I thought for a while that we could create a thinking machine along the way, whilst focusing on narrow-AI applications. But it's not gonna work. Real AGI and narrow-AI may share software components, they may share learning algorithms and memory structures, but the basic work of building an AGI cognitive architecture out of these components, algorithms and structures has nothing to do with narrow AI.

As CEO of Biomind, a startup focused on analyzing biological data using some tools drawn from the Novamente AI Engine (our partially-complete, wannabe AGI system) and some other AI tools as well, I'm constantly making decisions to build Biomind software using methods that I know don't contribute much if at all toward AGI. This is because from a Biomind point of view, it's often better to have a pretty good method that runs reasonably fast and can be completed and tested relatively quickly -- rather than a better method that has more overlap with AGI technology, but takes more processor time, more RAM, and more development time.

Although our work on Biomind and other commercial apps has helped us to create a lot of tools that will be useful for building an AGI (and will continue to do so), the bottom line is that in order to create an AGI, dedicated effort will be needed. Based on the estimate I've given above (5-6 people for 3 years or so), it would seem it could be done for a million US dollars or a little less.

Not a lot of money from a big-business perspective. But a lot more than I have lying around, alas.

Some have asked why I don't just build the thing using volunteers recruited over the Net. There are two reasons.

One, this kind of project, doesn't just require programmers, it requires the right people -- with a combination of strong programming, software design, cognitive science, computer science and mathematical knowledge. This is rare enough that it's a hard combination to find even if you have money to pay for it. To find this combination among the pool of people who can afford to work a significant number of hours for free ... well the odds seem pretty low.... (Though if you have the above skills and want to work full or near-full-time on collaborating to build a thinking machine, for little or no pay, please send me an email and we'll talk!!)

Two, this is a VERY HARD project, even with a high-quality design and a great team, and I am not at all sure it can be successfully done if the team doesn't have total focus.

Well, I'm hoping the tides will turn in late 2005 or early 2006. Finally this year I'll release the long-awaited books on the Novamente design and the underlying ideas, and following that I'll attempt a serious publicity campaign to attract attention to the project. Maybe Kurzweil's release of his Singularity book in late 2005 will help, even though he's a skeptic about AGI approaches that don't involve detailed brain simulation. I'd much rather focus on actually building AGI than on doing publicity, but, y'know, "by any means necessary" etc. etc. ;-)

OK, that's enough venting for one blog entry!

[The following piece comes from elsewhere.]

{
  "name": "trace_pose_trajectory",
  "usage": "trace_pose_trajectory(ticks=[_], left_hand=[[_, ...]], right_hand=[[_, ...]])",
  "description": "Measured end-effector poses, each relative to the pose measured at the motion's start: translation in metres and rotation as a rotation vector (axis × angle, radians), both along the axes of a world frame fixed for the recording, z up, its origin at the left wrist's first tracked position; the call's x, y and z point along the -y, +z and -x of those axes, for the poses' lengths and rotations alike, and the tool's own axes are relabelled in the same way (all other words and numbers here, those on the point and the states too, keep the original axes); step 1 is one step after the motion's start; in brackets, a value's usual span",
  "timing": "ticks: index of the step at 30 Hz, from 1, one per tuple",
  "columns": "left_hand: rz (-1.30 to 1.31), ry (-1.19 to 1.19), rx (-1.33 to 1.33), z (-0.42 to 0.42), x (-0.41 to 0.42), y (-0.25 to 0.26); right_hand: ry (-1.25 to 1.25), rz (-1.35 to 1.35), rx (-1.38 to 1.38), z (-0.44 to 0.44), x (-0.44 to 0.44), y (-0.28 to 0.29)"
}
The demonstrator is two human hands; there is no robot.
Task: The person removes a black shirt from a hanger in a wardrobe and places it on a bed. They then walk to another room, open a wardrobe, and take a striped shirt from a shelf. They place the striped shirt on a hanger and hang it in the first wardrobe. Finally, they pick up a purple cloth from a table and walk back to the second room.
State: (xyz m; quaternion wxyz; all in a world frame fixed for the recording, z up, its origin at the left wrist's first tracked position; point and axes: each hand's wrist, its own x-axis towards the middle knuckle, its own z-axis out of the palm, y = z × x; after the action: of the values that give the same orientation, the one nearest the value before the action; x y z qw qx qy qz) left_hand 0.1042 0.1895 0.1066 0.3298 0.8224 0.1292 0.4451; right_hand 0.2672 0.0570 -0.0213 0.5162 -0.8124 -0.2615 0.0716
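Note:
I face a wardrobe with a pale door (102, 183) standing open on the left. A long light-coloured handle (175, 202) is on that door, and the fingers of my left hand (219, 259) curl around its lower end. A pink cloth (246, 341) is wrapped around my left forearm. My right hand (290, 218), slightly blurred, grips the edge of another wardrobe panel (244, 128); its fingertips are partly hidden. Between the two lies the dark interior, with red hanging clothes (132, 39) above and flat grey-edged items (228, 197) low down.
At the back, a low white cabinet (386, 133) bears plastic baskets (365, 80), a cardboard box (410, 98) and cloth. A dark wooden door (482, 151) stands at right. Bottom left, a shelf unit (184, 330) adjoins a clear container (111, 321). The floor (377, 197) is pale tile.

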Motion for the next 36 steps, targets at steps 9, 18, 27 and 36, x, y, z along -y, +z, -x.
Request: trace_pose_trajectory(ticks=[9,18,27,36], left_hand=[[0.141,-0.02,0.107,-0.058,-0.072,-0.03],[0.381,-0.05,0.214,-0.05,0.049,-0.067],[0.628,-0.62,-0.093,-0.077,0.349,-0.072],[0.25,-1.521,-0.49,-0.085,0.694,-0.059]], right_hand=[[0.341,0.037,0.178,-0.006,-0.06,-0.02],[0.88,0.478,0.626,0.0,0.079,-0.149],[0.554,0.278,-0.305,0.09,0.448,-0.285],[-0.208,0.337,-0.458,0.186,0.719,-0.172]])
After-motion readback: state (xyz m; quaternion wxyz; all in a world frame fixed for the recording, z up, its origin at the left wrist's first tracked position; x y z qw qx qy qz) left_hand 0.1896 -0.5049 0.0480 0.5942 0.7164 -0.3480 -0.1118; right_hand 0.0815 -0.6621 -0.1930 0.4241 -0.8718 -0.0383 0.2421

I promise that I won't repeat this theme over and over again, I'll give you some thematic variety.... But this theme is sure to come up again and again, as it does in my thoughts....

Very foolish of the human race to be SO CLOSE to something SO AMAZING, and yet not have the common sense to allocate resources to it instead of, for instance, the production of SpongeBob-flavored ice cream (not that I have anything against SpongeBob, he's a cute little guy...)...

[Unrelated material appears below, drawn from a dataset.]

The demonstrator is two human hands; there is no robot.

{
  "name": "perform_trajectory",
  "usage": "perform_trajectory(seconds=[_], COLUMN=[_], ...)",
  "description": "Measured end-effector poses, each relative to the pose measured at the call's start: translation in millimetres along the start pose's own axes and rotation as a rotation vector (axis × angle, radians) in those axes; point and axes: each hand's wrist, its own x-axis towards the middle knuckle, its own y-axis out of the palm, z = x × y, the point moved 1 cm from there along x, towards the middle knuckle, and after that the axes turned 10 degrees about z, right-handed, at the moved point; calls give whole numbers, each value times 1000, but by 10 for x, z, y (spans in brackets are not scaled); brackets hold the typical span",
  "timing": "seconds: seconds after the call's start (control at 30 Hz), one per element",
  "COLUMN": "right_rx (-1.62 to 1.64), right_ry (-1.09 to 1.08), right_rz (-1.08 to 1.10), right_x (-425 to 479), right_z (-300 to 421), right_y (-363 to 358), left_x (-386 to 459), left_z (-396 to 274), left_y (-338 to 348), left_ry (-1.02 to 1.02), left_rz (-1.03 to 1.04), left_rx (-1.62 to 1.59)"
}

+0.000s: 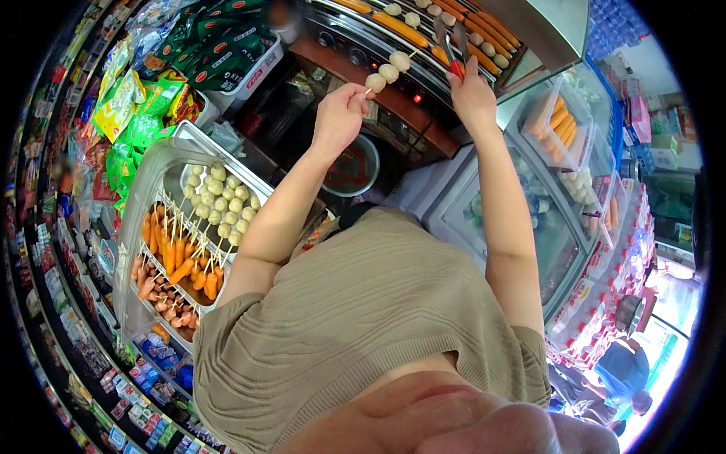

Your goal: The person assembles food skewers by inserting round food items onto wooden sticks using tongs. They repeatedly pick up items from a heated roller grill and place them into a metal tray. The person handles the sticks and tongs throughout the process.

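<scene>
My left hand (342, 116) grips the lower end of a skewer of pale meatballs (388, 73), held slanting upward just in front of the roller grill (391, 42). Its fingers close on the stick below the lowest ball. In my right hand (475, 99) are tongs with red handles (455, 66), their metal tips over the rollers at the top. Orange sausages (400, 29) and loose pale balls (412, 20) lie on the grill around the tips. Whether the tongs pinch anything cannot be told.
A lidded tray of skewered balls (218, 196) and sausages (180, 255) stands at left, near my left arm. A metal bowl (354, 167) sits low between my arms. Beside my right arm is a glass-topped freezer (524, 198) with plastic bins of sausages (561, 125). People (615, 374) are at lower right.
</scene>
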Motion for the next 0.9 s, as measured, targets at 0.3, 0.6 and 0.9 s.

P.S. Those with a taste for history may recall that in the late 1990's I did have a significant amount of funding for pure AI work, via the startup company Intelligenesis (aka Webmind), of which I was a cofounder. We tried for about 3 years and failed to create a real AI, alas. But this was not because our concepts were wrong. On the contrary, it was because we made some bad decisions regarding software engineering (too complex!), and because I was a bad manager, pursuing too many different directions at once instead of narrowly focusing efforts on the apparently best routes. The same concepts have now been shaped into a much simpler and cleaner mathematical and software design, and I've learned a lot about how to manage and focus projects. Success consists of failing over and over in appropriately different ways!